If you extrapolate these expenses out over a whole month, Tim is spending:
Personal Care: $285
Gym: $150 (Apparently he paid for two months in January)
So, tell me Ms. Kane, what about the above is “conservative?” Keep in mind, this $3,900 does NOT include any phone, internet, housing costs (because they are reimbursed). Tim “negotiated” a $69/night long-term rate for his “Hotel Suite.” So, if you add a $2,000/mo housing cost, and another $100 for phone and internet, then Tim is spending $6k a month—or 75% of his take-home income.
I envy this dude. Every month he’s dining like a tourist for $50/day, buying the equivalent of a Macbook Pro, getting 10-15 haircuts, buying a suit at Men’s Wearhouse, and watching 27 Netflix subscriptions at once and he’s still being touted as “conservative.”
There’s, like, NOTHING conservative about this guy—other than his state Governor. The moment the punchbowl gets taken away and he’s suddenly on the hook for his own food/lodging/phone costs (sort of like every other person), he’ll be fine, but he won’t be retiring any time soon (you’d need a $1.8M portfolio to yield $6k a month at 4% withdrawal rate).
The Straw that Broke…
I could probably let all of this go if it wasn’t for this one little ditty that simply forced my hand into writing this post. When discussing his January expenses, Tim says:
“The idea here is that we are trending well,” Jacobs says. “We’re currently well under budget for the month ($1,508.70 spent of the $2,516). You can see we overspent a bit in restaurants, which is a subset category of food and dining, but because we underspent in groceries, we will be OK in the food and dining as a whole.”
You know, Tim, you’re right. You are trending well. Looking at your budget, you wanted to spend $2,516 this month, and you’ve spent just $1,508.70 so far. Sooo…wait a second….let me look at those expenses again…

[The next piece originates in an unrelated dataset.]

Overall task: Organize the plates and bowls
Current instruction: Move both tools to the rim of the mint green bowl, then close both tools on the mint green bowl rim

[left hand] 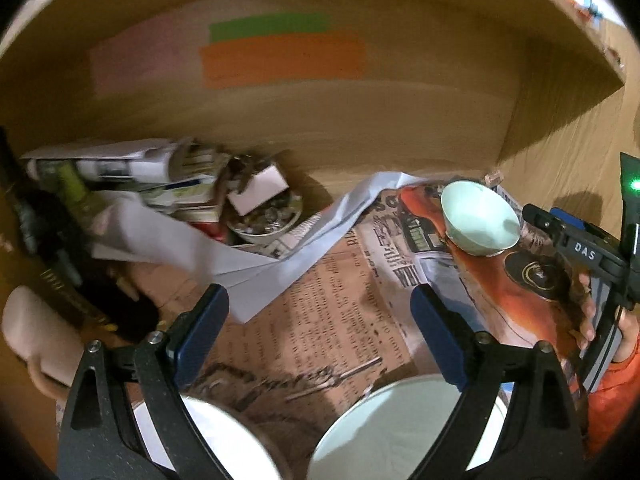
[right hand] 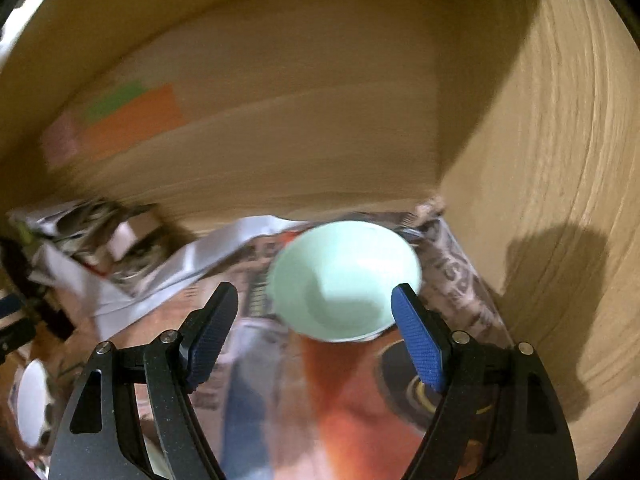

Now, I’m no Sherlock Holmes, but are we just going to sit back and pretend that Tim’s “Health & Fitness” category doesn’t show a whopping negative expense of $895.98? I mean, if that shows up on Qualcomm’s billion-dollar financial statement then sure, it’s no big deal. But, in the context of Tim’s “highly conservative” $2,500/month budget, then this “free” $900 is pretty daggum material. For the sake of, you know, the truth, let’s pretend that Tim isn’t getting a monthly $900 refund (which, by the way, is not mentioned whatsoever anywhere in the article). Suddenly, Tim has spent $2,404.68. I guess you ain’t “trending” as well as thought, eh, Tim? At this rate, you’ll be spending almost a thousand bucks MORE than your budget.
Ugh, I’ve had enough. The takeaway here is that this guy, Tim Jacobs, somehow smooth-talked his way into a truly awesome compensation package by which he spends his money on almost nothing because his client foots the bill. As such, he decides to ball-out on food, shopping, clothing, gym fees and entertainment in a way that he otherwise would not be able to under “normal” compensation practices. This is fine–to each his own—but let’s not call this “surprisingly conservative.” Bad on you, Libby Kane. Do better.